WHAT YOU WILL DO. Two lines below mark the span: the one containing "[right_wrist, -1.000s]" and the one containing "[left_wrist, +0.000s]". Set down both, plus every line between, exactly as they stand, and nothing else.

Dataset items.
- - - - -

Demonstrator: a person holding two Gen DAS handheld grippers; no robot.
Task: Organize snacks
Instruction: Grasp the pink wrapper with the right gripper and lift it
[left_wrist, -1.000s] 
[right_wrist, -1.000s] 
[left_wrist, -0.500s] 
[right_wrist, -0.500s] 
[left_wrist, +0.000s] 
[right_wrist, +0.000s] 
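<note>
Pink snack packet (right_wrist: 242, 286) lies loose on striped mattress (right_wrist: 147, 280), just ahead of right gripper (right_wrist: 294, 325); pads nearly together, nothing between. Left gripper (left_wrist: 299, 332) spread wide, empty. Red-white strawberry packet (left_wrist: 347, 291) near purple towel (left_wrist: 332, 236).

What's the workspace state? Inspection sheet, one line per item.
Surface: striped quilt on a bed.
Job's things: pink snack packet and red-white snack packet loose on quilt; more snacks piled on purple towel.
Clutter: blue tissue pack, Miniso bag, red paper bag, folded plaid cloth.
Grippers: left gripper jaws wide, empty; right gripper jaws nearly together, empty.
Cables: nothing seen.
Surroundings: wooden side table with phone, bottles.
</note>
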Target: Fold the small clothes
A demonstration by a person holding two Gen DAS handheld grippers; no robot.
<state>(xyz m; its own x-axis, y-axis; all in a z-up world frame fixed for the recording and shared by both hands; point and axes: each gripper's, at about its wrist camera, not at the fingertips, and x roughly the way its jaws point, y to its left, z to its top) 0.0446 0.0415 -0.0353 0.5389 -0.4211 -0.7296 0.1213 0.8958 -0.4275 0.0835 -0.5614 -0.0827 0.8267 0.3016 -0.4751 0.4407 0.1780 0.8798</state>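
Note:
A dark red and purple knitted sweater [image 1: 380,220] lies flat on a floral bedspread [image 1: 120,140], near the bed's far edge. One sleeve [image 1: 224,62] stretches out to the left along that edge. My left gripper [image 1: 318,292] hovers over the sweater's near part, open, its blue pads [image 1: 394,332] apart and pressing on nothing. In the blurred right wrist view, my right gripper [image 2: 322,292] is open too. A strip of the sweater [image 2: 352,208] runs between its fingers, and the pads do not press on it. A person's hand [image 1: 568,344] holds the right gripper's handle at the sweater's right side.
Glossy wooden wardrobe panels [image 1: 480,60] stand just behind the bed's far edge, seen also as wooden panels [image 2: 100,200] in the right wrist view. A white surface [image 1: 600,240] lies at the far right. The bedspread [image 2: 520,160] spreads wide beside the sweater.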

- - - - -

ANSWER TO THIS EXERCISE.
[right_wrist, -1.000s] 
[left_wrist, -0.500s] 
[right_wrist, -0.500s] 
[left_wrist, +0.000s] 

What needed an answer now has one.